■ **PROMPT**
Beginning at the top of the data below, write out every line exactly until you reach the line with "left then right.", and include that line.

== LISTED ENTRIES

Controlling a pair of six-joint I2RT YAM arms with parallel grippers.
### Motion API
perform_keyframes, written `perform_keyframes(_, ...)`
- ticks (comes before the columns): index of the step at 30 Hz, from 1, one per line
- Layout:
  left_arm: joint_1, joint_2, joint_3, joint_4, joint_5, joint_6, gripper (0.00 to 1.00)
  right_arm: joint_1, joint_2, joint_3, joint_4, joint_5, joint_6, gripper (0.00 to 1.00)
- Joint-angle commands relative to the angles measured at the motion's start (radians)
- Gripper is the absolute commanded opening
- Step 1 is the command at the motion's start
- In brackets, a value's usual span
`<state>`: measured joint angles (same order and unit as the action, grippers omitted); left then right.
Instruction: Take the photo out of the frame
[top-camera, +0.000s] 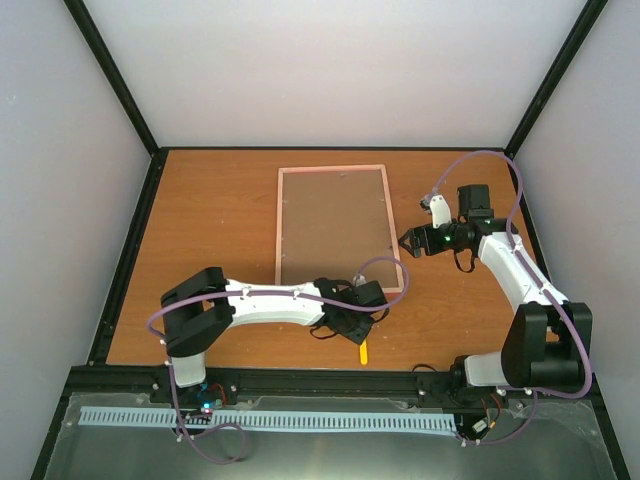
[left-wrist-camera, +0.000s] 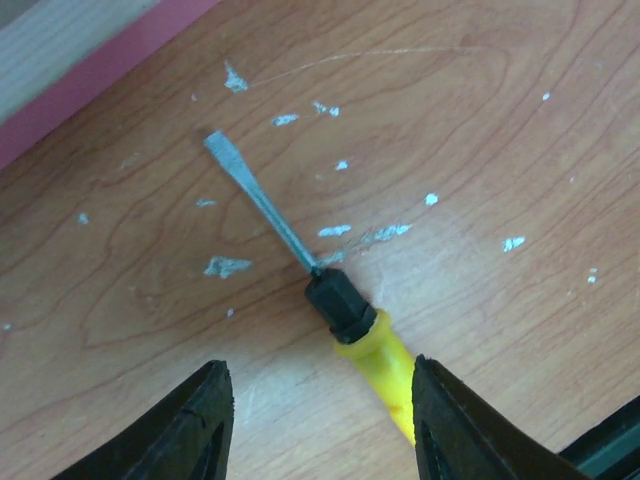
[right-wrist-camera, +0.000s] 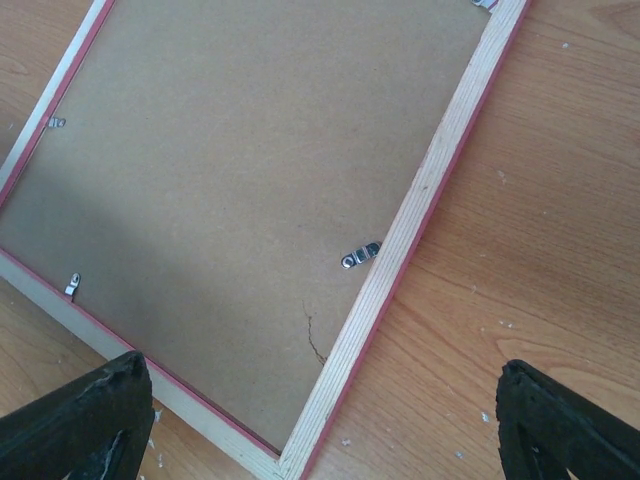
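The frame (top-camera: 392, 230) lies face down in the middle of the table. Its brown backing board (top-camera: 333, 225) faces up inside the pale pink edge. The photo is hidden under the board. In the right wrist view the board (right-wrist-camera: 250, 170) is held by small metal tabs (right-wrist-camera: 359, 255), and the frame's wooden rail (right-wrist-camera: 400, 260) runs diagonally. My right gripper (top-camera: 405, 241) is open and empty just off the frame's right edge, and it shows wide open in its own view (right-wrist-camera: 322, 360). My left gripper (left-wrist-camera: 318, 365) is open over the screwdriver's yellow handle (left-wrist-camera: 385, 365), near the frame's near corner.
The small screwdriver (top-camera: 364, 351) lies on the table near the front edge, its flat blade (left-wrist-camera: 255, 200) pointing toward the frame's pink edge (left-wrist-camera: 90, 75). White paint flecks mark the wood. Black rails and grey walls bound the table.
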<state>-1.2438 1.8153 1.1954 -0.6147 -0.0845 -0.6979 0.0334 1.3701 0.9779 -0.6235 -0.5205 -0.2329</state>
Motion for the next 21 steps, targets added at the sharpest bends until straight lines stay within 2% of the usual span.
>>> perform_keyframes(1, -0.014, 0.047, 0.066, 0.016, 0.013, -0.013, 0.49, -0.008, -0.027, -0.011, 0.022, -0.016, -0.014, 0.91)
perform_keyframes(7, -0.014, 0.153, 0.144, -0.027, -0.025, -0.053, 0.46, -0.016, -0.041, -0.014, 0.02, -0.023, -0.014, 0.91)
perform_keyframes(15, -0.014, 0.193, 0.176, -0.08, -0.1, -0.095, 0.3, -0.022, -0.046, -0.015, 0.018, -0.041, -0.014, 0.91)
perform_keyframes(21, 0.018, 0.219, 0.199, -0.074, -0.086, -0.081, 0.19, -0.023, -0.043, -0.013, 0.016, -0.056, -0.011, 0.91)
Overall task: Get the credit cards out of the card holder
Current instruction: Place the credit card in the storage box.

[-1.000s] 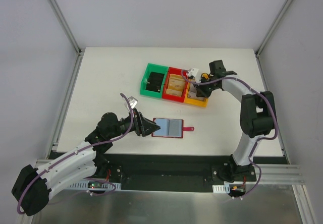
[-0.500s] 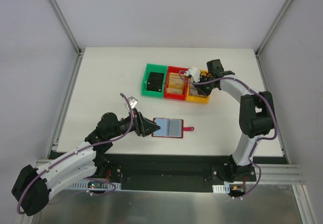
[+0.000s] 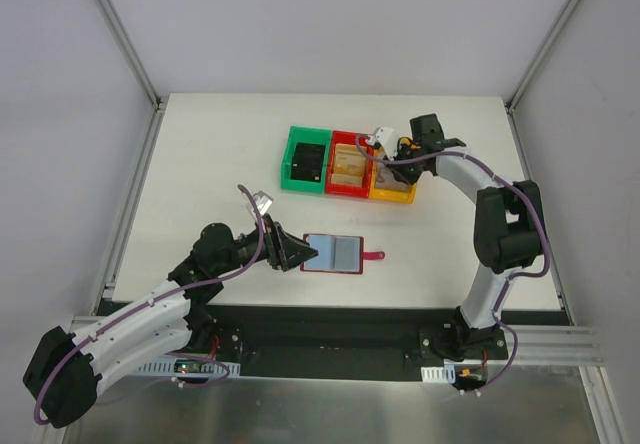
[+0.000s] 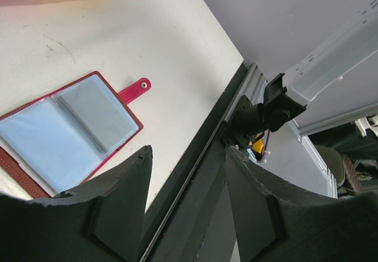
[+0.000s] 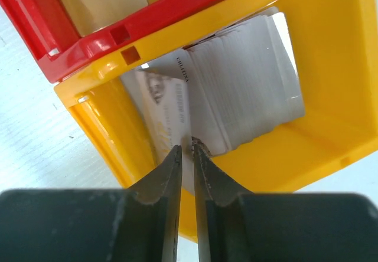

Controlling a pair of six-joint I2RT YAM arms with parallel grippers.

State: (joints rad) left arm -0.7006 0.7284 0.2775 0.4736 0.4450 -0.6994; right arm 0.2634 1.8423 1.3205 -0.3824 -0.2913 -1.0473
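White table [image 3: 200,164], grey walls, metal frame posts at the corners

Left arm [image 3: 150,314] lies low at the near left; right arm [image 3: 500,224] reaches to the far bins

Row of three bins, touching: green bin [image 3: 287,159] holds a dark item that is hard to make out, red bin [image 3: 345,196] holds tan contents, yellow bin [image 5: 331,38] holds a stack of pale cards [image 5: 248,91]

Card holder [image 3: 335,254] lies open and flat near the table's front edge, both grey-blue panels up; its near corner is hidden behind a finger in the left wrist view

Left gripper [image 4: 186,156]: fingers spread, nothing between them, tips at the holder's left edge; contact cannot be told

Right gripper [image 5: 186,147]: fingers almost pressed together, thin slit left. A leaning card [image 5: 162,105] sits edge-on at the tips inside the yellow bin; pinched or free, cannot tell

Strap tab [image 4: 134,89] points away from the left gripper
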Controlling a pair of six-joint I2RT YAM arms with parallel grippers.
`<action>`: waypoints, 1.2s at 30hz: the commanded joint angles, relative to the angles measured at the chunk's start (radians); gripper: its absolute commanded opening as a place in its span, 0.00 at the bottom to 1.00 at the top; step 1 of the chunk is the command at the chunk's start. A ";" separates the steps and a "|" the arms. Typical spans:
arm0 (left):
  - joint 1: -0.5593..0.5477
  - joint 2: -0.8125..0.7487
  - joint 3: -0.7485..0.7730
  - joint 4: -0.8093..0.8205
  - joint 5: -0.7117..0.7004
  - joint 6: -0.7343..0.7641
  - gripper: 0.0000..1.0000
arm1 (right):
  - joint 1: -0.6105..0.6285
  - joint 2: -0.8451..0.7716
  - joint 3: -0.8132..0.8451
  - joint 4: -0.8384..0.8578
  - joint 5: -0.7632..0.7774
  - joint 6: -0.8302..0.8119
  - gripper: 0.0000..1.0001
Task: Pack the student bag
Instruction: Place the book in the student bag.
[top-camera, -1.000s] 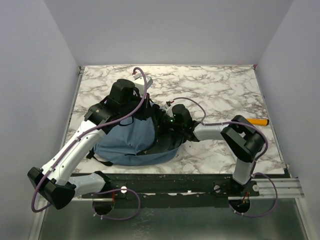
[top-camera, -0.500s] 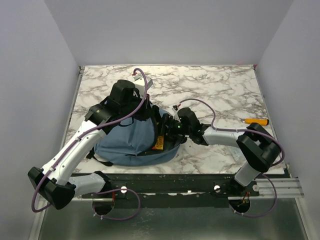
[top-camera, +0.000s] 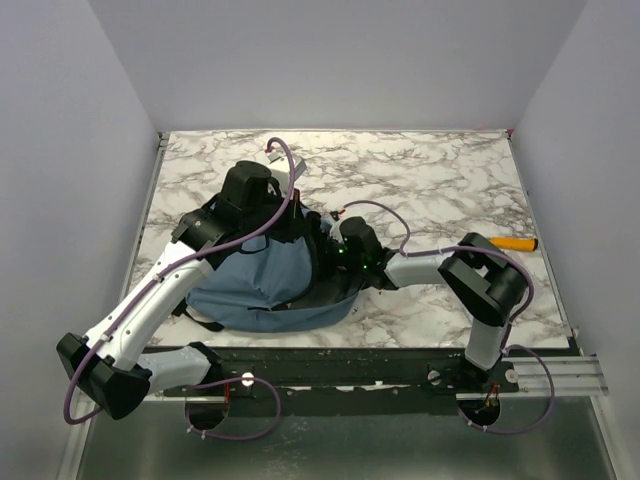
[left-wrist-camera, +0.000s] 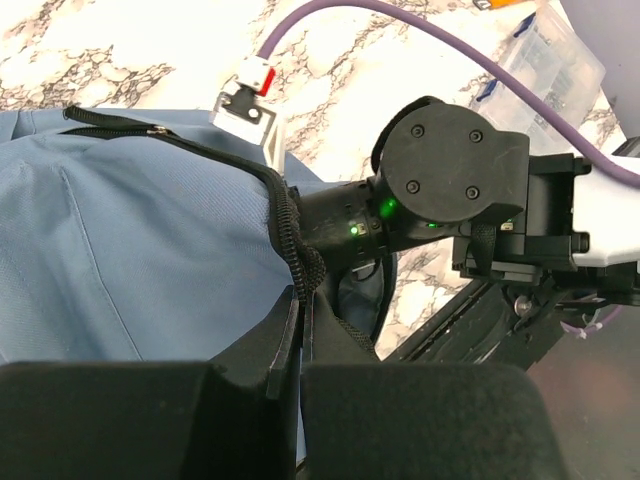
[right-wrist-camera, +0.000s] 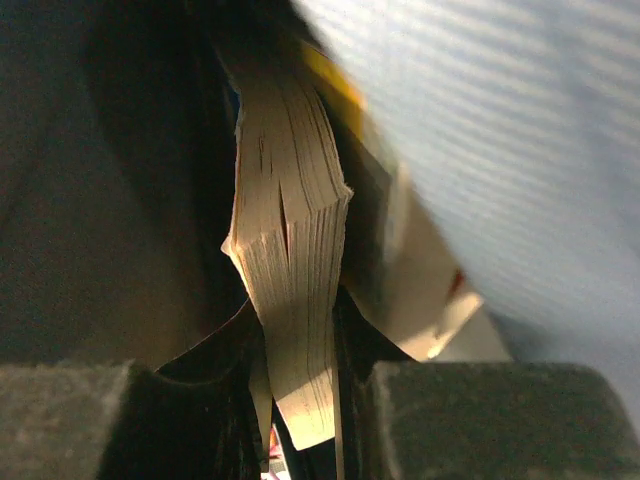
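The left gripper (left-wrist-camera: 302, 335) is pinched tight. Its two black fingers meet on the black zip edge of the student bag (left-wrist-camera: 130, 250), and the zip tape runs up out of the pinch toward 12 o'clock in the left wrist view. At 1 to 2 o'clock from that pinch, the right arm's round black wrist housing (left-wrist-camera: 440, 165), with green lights lit beside it, reaches into the bag's mouth.

The right gripper (right-wrist-camera: 298, 385) is narrow and closed on a paperback book (right-wrist-camera: 290, 230). The cream page block stands on edge between the fingers and touches both, and a dark cover peels away at 7 o'clock. Behind the book, at 3 to 4 o'clock, shows a second pale cover (right-wrist-camera: 420, 290) with a red mark and a yellow strip above it; its print is too blurred to read. Blue fabric fills the 1 o'clock corner of that view.

Seen from above, the bag lies slumped on the marble table (top-camera: 440, 170), about 8 o'clock from the table's middle and near the front edge. The left gripper is at the bag's 12 o'clock and the right arm enters at its 3 o'clock. An orange pen (top-camera: 512, 242) lies at the table's 3 o'clock, well apart from the bag.

In the left wrist view a clear plastic case (left-wrist-camera: 555, 60) sits at 1 o'clock; its bluish lettering is unreadable. A white connector with a red tab (left-wrist-camera: 248, 95) hangs on the purple cable (left-wrist-camera: 420, 30) just past the bag's edge.
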 joint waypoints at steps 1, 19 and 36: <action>0.005 -0.030 -0.015 0.022 0.029 -0.016 0.00 | 0.031 0.028 0.073 0.100 0.048 0.054 0.25; 0.017 -0.039 -0.061 0.025 0.006 0.001 0.00 | -0.011 -0.428 -0.046 -0.672 0.381 -0.659 0.79; 0.019 -0.014 -0.101 0.049 0.096 -0.071 0.09 | -0.012 -0.332 0.092 -0.667 0.892 -0.864 0.65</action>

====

■ **ANSWER TO THE PROBLEM**
Controlling a pair of six-joint I2RT YAM arms with parallel grippers.
### Motion API
perform_keyframes, written `perform_keyframes(_, ...)`
- ticks (comes before the columns): index of the step at 30 Hz, from 1, one per line
- Layout:
  left_arm: joint_1, joint_2, joint_3, joint_4, joint_5, joint_6, gripper (0.00 to 1.00)
  right_arm: joint_1, joint_2, joint_3, joint_4, joint_5, joint_6, gripper (0.00 to 1.00)
- Joint-angle commands relative to the angles measured at the motion's start (radians)
- Gripper is the absolute commanded opening
- Step 1 is the command at the motion's start
- In brackets, a value's usual span
`<state>`: measured joint angles (same order and unit as the action, grippers omitted); left then right.

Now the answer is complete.